Charles Fried, Former U.S. Solicitor General and Longtime Harvard Law School Professor, Dies at 88

Harvard Crimson

Updated: Tuesday, January 23 at 11:34 p.m.

Charles Fried, a longtime Harvard Law School professor and renowned conservative legal scholar who served as a U.S. solicitor general under President Ronald Reagan, died on Tuesday, according to statements from his family and HLS Dean John F. Manning. He was 88.

A cause of death was not immediately available.

Fried joined HLS as a professor in 1961, where he taught for more than 60 years. He announced in December that he would retire at the end of the 2023-2024 academic year.

Fried also served as an associate justice of the Supreme Judicial Court of Massachusetts from 1995 to 1999 while lecturing on constitutional law at Harvard. He was known for serving as a faculty adviser to the Law School’s chapter of the Federalist Society.

Manning announced Fried’s death in an email to HLS affiliates Tuesday evening, praising Fried for his “unfailing kindness, generosity, brilliance, wisdom, warmth, and wit.”

“Charles was a great lawyer, who brought the discipline of philosophy to bear on the hardest legal problems, while always keeping in view that law must do the important work of ordering our society and structuring the way we solve problems and make progress in a constitutional democracy,” Manning wrote.

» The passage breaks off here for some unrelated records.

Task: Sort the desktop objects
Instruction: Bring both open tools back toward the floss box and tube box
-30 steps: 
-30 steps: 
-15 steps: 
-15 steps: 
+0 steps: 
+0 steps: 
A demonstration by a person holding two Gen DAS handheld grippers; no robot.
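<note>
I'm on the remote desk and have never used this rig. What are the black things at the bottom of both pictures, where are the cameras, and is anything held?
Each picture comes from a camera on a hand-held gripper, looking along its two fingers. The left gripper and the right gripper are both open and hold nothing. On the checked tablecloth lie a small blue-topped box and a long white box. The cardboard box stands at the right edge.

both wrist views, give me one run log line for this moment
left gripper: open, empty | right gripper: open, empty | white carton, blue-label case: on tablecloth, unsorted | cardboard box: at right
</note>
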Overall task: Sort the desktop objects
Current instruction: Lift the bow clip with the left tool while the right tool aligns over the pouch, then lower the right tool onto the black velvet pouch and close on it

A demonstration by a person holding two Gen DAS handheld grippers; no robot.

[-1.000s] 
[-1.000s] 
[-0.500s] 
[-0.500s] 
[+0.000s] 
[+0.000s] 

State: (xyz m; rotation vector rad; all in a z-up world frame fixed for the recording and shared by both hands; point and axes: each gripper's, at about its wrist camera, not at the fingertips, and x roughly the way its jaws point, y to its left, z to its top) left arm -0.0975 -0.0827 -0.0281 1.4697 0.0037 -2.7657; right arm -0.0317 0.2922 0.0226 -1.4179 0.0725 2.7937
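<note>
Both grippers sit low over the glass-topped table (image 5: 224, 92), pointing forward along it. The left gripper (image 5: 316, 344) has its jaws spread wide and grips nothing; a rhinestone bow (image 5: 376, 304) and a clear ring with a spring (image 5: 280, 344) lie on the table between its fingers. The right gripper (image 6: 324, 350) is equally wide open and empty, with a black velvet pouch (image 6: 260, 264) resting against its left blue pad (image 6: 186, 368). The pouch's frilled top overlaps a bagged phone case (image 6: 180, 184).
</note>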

Fried authored numerous books and articles throughout his career and taught on a slew of subjects ranging from constitutional law to contracts.

Law School professor Laurence H. Tribe described Fried as “one of a kind: a towering intellect, erudite beyond belief, invariably kind, and unfailingly decent” in an emailed statement to The Crimson Tuesday evening.

“He enlivened every meeting and conversation, was a deeply philosophical lawyer and a great legal philosopher,” Tribe wrote.